Dans ce péril extrême, à certaine Fouine
Le Héron eut recours, par écrit promettant
De la dédommager le dégel arrivant.
” Passez votre chemin, paresseux que vous êtes ! ”
Lui dit la Dame au long museau.
” Ce n’est pas d’aujourd’hui que des gueux malhonnêtes
S’en viennent mendier ; dans un pareil panneau
Je ne donnerai point ; débarrassez ma porte,
Allez ! “— De prime abord éconduit de la sorte
Le Héron serait mort de faim,
Si le dégel n’était venu soudain
Détressé alors chez les Fouines.
La neige au sommet des collines
Se fondant tout â coup, inonde le pays.
La Dame en question, décampe du logis.
Et sur le haut d’un roc se tapit au plus vite.

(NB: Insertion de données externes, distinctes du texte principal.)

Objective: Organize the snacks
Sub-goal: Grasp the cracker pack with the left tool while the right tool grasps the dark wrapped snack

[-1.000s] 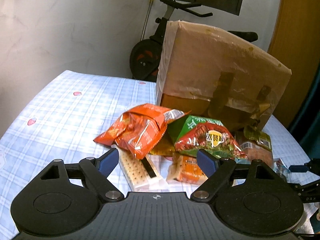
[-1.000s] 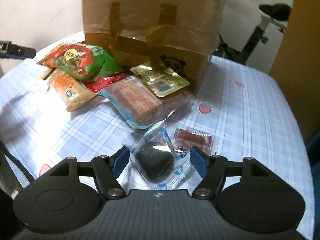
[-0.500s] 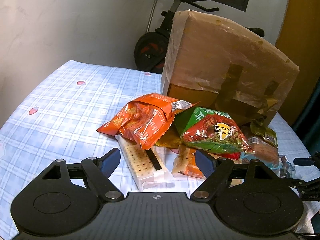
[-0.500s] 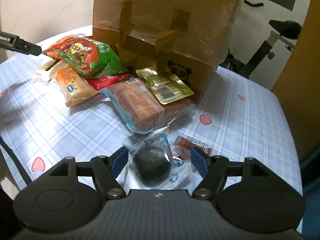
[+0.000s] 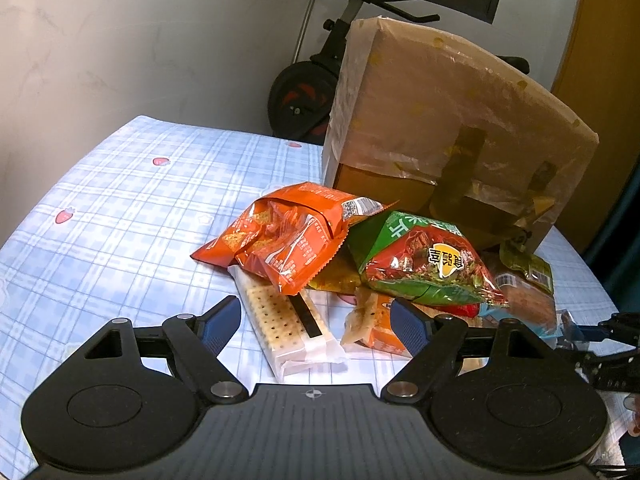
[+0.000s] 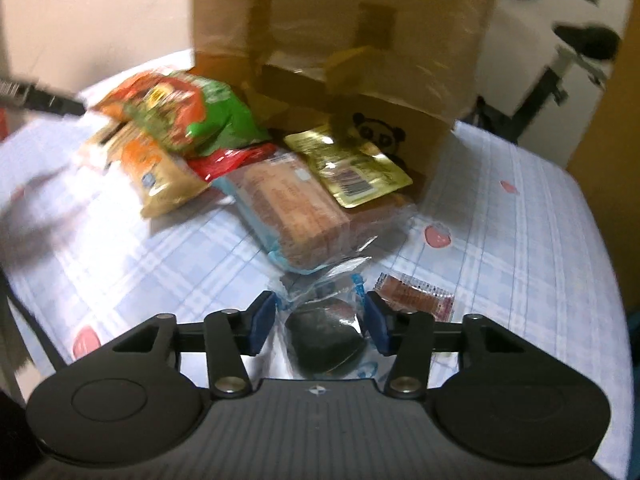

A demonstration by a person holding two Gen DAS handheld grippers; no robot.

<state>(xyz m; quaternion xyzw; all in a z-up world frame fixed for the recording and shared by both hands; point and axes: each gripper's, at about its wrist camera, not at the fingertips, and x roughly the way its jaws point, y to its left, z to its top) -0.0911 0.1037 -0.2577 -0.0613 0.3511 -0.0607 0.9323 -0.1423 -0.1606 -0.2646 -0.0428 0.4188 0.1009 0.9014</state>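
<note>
While the right gripper (image 6: 320,322) is hovering low over the near edge of the bench (image 6: 520,216), its fingers (image 6: 262,322) are narrowing w/ a clear-wrapped dark snack (image 6: 326,338) sitting btwn them; they have just been closing. The right pad is looking close to the wrapper, but the view is blurred and I cannot tell if the pads are pressing yet. A small red sachet (image 6: 416,300) is lying just right of that gripper. Just beyond the dark snack, a brown cake pack (image 6: 288,208) is lying flat, w/ a yellow-green pouch (image 6: 352,172) resting on its far end, against the cardboard box (image 6: 344,40).

The left gripper (image 5: 316,322) is hanging over the left part of the pile, fingers (image 5: 220,326) spread wide and gripping nothing. A white cracker pack (image 5: 284,324) is lying btwn them on the blue checked cloth. An orange chip bag (image 5: 280,236) is resting partly over the cracker pack's far end. A green-and-red bag (image 5: 420,264) is lying right of it, on top of a small orange-and-tan pack (image 5: 376,324). All snacks are sitting outside the box, near its front face.
</note>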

Le Héron lui rendit visite.
” Je pourrais,” lui dit-il, ” de goujons vous nourrir
Jusqu’à la fin de ce déluge,
Mais les gens comme vous, je juge,
Aux services d’autrui plutôt que recourir
Préfèrent noblement mourir.
Ainsi mourez, ma bonne Dame,
Et que Dieu veuille avoir votre âme ! ”
Loin d’insulter au malheureux
Pour adoucir ses maux faisons notre possible ;
A la peine d’autrui qui se montre insensible
Périra, si son sort devient un jour fâcheux,
Abandonné des hommes et des Dieux !
“Le Héron et la Fouine”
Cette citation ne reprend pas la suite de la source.